Exercise directions:
Scan the lines below for the word "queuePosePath". Copy each line you find it in.

· · ·

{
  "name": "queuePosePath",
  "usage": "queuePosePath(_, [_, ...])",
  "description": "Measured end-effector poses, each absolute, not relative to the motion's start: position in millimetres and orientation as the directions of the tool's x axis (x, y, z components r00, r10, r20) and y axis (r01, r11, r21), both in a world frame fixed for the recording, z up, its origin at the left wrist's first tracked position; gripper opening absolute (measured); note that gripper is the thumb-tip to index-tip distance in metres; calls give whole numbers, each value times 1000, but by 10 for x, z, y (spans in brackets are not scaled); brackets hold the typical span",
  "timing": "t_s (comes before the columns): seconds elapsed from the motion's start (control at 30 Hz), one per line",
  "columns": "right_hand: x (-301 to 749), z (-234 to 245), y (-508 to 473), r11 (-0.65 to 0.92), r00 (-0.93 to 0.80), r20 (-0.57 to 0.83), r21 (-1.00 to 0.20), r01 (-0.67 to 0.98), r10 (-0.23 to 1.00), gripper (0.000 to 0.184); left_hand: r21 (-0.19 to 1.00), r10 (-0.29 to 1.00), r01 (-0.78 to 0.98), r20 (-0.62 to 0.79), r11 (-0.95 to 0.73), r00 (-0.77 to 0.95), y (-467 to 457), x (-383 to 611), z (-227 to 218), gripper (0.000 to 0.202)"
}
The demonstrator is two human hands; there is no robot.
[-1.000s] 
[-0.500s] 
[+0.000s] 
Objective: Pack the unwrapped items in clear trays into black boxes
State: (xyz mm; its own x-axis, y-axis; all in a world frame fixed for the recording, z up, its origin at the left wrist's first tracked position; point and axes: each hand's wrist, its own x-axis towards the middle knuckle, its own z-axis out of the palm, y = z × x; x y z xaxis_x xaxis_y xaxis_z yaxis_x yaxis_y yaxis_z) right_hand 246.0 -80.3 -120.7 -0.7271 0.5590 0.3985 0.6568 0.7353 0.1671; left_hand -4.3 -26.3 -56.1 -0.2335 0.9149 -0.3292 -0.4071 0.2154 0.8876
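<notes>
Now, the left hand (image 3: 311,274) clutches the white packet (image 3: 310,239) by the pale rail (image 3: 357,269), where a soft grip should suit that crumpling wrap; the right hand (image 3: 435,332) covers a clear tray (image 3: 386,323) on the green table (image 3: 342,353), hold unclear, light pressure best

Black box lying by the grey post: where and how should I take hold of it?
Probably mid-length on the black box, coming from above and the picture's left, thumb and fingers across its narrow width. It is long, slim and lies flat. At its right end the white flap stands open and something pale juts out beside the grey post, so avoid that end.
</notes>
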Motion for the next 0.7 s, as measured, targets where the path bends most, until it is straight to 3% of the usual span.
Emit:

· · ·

Answer space:
  "name": "queuePosePath",
  "usage": "queuePosePath(_, [_, ...])",

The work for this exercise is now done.